Les faits et les rois

Publié le par Yves-André Samère

L’enthousiasme militant n’est pas le critère de la vérité, et l’arithmétique permet de tempérer certaines affirmations en forme de bobard, répandues dans le public par des propagandistes et truqueurs patentés. Ainsi, le bon domestique qui porte le gilet rayé pour le compte de Fillon a pu affirmer aux manifestants de la Place du Trocadéro, avant-hier, « Vous êtes plus de deux cent mille ». Et un reportage diffusé par l’émission Quotidien a même montré qu’à un certain moment, son délire l’avait poussé jusqu’à en voir trois cent mille.

Or la police, qui a les moyens de mesurer les foules, rectifie : sur cette place, qui ne comprenait pas l’Esplanade du Trocadéro si j’en crois les photos, il ne pouvait pas y en avoir plus de quarante-cinq mille.

J’ai l’habitude de ces coups de pouce, et, par quatre fois au moins, j’ai démontré par le calcul que, de droite, de gauche ou venues du Ciel, les données chiffrées qu’on avait publiées étaient fausses :

- pour la manifestation de 2010 en faveur de Stéphane Guillon et Didier Porte, où je me trouvais car j’étais à l’époque un ami de l’un des deux, les journaux ont affirmé qu’il y avait eu deux mille manifestants. Je n’ai eu aucun mal à prouver que, sur cet espace exigu, on ne pouvait pas caser plus de quatre cents sympathisants ;

- pour la manifestation du Vatican lors de la canonisation de deux papes en avril 2014, on avait prétendu que cinq cent à huit cent mille personnes se pressaient Place Saint-Pierre et Via Della Conciliazione. Je n’avais eu aucun mal à démontrer que, pour faire tenir ne serait-ce que cinq cent mille personnes sur ces lieux qui mesuraient quarante mille mètres carrés, il aurait fallu les entasser à raison de douze ou treize par mètre carré ;

- pour la manifestation gaulliste du 30 mai 1968 sur les Champs-Élysées, tous les journaux y ont vu un million de manifestants. Très exagéré, et on comprend pourquoi. En fait, il n’y en avait même pas le dixième ;

- enfin , dans un domaine tout différent, j’ai fait litière du mensonge grotesque de la Mairie de Paris, qui argüait faussement que le poids des cadenas accrochés aux garde-fous de Pont-des-Arts était tel que le pont risquait de s’effondrer. Or ce poids avait été multiplié par dix, ou peu s’en faut.

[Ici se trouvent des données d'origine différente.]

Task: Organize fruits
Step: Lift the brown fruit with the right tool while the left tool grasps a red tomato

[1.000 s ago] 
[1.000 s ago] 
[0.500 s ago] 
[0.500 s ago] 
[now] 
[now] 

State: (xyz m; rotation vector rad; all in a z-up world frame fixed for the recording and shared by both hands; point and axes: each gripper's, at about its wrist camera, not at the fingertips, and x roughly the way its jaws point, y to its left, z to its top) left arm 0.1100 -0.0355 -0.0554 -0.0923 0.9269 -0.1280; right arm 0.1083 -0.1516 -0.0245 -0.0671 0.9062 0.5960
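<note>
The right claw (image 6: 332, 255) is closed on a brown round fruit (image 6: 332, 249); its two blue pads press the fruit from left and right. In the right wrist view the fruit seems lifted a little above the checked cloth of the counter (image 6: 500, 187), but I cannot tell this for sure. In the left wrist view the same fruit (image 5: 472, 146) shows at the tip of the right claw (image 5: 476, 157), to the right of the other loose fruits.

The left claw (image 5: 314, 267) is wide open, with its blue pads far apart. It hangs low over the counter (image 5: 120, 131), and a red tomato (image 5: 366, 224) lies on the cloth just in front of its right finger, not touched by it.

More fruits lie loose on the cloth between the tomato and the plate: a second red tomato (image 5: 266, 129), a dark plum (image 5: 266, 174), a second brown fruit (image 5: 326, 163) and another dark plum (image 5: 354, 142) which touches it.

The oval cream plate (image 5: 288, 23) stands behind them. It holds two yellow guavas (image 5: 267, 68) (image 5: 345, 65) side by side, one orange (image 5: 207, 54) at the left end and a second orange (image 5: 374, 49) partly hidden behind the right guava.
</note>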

Moralité : ne croyez rien sur parole, et vérifiez, même si cela bouscule vos convictions. Je ne sais plus où, mais on dit quelque part que les faits sont plus puissants que les rois.

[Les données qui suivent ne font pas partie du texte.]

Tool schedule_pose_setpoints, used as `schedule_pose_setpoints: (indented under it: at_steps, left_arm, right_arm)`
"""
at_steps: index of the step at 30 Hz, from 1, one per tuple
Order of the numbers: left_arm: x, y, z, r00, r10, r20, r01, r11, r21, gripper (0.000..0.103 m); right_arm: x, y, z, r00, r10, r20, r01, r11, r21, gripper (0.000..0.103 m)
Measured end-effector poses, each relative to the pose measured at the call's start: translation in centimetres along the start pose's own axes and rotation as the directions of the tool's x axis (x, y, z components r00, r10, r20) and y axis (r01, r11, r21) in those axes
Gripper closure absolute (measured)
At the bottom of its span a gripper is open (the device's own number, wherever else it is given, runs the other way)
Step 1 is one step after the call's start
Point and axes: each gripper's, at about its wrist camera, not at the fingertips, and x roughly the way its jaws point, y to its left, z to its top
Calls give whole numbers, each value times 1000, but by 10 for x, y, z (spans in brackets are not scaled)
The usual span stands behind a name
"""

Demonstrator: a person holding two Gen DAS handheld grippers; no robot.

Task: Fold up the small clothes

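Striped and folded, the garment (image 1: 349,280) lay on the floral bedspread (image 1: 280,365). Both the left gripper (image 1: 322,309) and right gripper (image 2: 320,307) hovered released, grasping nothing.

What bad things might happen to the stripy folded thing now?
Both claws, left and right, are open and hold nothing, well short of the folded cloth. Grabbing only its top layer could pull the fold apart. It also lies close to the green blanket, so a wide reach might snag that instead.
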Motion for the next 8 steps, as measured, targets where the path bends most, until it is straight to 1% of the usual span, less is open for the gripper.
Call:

Écrire ci-dessous une ânerie quelconque :

DOMINIQUE 07/03/2017 16:40

Exactement comme la foule lors de l'investiture du canari de Manhattan. Les photos entre celle d'Obama et la sienne prouvent sans conteste que ses partisans étaient plutôt clairsemés en comparaison... mais cela ne l'a pas empêché de dire le contraire.

Yves-André Samère 07/03/2017 17:26

Mélenchon l’avait fait aussi, mais le Petit Journal (ancienne formule) l’avait démasqué.